The greens have been enclosed. There are crosses upon ancient bases in the village. The 'flowering' of the cross used to take place on Midsummer Day. (fn. 2) There is a sundial, dated 1744, at the hall.
Roads from Lunt and Thornton meet at the village and lead to Alt Bridge, where the road from Liverpool to Southport, which here crosses the township, joins them. The Liverpool and Southport branch of the Lancashire and Yorkshire Railway also crosses the northern end of the township, and has a station for the use of volunteers and others using the Altcar rifle range. An old lighthouse stands near this point.

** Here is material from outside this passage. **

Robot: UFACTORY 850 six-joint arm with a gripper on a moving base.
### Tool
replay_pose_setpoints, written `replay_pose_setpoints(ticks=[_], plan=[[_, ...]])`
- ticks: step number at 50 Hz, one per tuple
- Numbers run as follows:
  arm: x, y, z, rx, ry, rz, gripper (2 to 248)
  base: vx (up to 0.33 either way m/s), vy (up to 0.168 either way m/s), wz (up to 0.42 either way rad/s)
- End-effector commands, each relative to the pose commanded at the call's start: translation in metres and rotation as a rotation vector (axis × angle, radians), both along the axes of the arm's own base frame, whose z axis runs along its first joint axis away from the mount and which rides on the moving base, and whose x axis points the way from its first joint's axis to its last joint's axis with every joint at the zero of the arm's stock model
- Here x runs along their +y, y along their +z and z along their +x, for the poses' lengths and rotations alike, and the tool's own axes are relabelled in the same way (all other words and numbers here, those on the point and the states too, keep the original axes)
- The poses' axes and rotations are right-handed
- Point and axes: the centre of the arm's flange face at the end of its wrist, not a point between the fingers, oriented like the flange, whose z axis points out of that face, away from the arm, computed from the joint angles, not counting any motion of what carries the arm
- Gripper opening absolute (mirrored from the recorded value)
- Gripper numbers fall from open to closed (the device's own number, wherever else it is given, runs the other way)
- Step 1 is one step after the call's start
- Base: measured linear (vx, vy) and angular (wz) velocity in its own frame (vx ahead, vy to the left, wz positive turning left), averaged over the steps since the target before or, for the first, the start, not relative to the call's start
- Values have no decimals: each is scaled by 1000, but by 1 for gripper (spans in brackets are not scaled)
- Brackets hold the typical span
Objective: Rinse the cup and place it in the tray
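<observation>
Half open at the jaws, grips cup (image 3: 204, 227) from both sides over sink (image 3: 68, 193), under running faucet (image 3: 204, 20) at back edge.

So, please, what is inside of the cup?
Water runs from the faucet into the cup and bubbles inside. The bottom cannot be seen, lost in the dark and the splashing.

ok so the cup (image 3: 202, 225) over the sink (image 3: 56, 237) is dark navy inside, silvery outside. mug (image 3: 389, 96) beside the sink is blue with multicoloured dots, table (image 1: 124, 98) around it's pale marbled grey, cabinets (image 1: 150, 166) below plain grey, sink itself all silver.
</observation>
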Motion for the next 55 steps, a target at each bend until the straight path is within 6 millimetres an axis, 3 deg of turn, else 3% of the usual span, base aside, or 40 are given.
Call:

In 1066 three thegns held INCE for three manors; it was assessed at half a hide and worth beyond the customary rent the usual 8s. (fn. 3) Early in the twelfth century it was included in the barony of Warrington, and by Pain de Vilers was given to Roger de Stainsby, together with half a plough-land in Barton. (fn. 4) Later, probably on the death of Roger, (fn. 5) the manor appears to have reverted to the chief lord, of whom Richard Blundell, or possibly his father, subsequently held it either by re-grant or subinfeudation made by the former tenant.
Richard Blundell appears late in the twelfth century as a witness to local charters, (fn. 6) and was succeeded by his son William, who in 1212 held Ince and the moiety of Barton of the lord of Warrington by knight's service, as the third part of a fee. (fn. 7) William made an agreement with the lord of Ravensmeols, on the other side of the Alt, as to the formation of a mill-pool. (fn. 8) To William Blundell juvenis he granted four oxgangs of land in Ince, with the three villeins who occupied them. (fn. 9) He was a benefactor to the monks of Stanlaw, giving them his mill upon the Alt, (fn. 10) and his land called Scholes. (fn. 11) He appears to have received the order of knighthood. (fn. 12)
His son, Richard Blundell, was in possession in 1242. (fn. 13) He confirmed his father's donations to the monks of Stanlaw and added to them half the land of Alt marsh which Robert, citizen of York, had drained by dykes. (fn. 14) This land was in 1240–1 exchanged for another piece nearer the land already held by the abbey; the residue of the marsh between Ince and Scholes was to remain untilled for ever, as common pasture. (fn. 15) The half of the marsh was given to his daughter Amarica on her marriage with Gervase de Pencebech. (fn. 16) Between 1257 and 1259 Richard Blundell granted to Henry de Lea and his heirs a messuage and toft at the Morhulles, with right of turbary, (fn. 17) and in 1259, to Henry de Sefton, clerk, all his lands at the Moorhouses. (fn. 18)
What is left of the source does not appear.